Exercise directions — All of the data is to be copied without a single change.

Supplied data —
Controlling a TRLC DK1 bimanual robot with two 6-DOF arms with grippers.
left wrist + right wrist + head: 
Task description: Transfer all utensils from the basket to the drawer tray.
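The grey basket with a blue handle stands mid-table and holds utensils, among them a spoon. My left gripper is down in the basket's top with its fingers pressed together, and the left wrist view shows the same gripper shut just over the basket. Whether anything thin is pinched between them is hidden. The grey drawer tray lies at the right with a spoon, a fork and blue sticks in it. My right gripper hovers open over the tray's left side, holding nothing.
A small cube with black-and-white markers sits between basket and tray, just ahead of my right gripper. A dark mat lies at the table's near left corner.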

Response below —
Controlling a TRLC DK1 bimanual robot with two 6-DOF arms with grippers.
left wrist + right wrist + head: 
Task description: Transfer all utensils from the basket to the drawer tray.
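The grey basket with a blue handle stands mid-table and holds utensils, among them a spoon. My left gripper is down in the basket's top with its fingers pressed together, and the left wrist view shows the same gripper shut just over the basket. Whether anything thin is pinched between them is hidden. The grey drawer tray lies at the right with a spoon, a fork and blue sticks in it. My right gripper hovers open over the tray's left side, holding nothing.
A small cube with black-and-white markers sits between basket and tray, just ahead of my right gripper. A dark mat lies at the table's near left corner.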

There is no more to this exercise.